>>>>

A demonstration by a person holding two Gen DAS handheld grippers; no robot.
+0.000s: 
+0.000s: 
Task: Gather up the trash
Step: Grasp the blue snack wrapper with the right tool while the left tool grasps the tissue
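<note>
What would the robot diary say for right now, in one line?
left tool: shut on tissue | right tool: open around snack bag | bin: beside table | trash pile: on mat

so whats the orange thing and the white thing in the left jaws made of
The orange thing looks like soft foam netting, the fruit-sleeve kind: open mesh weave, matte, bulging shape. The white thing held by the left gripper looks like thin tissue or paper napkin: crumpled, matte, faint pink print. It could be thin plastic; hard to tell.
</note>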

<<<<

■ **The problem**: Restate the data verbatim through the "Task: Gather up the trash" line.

■ **Answer for this exercise**:
A demonstration by a person holding two Gen DAS handheld grippers; no robot.
+0.000s: 
+0.000s: 
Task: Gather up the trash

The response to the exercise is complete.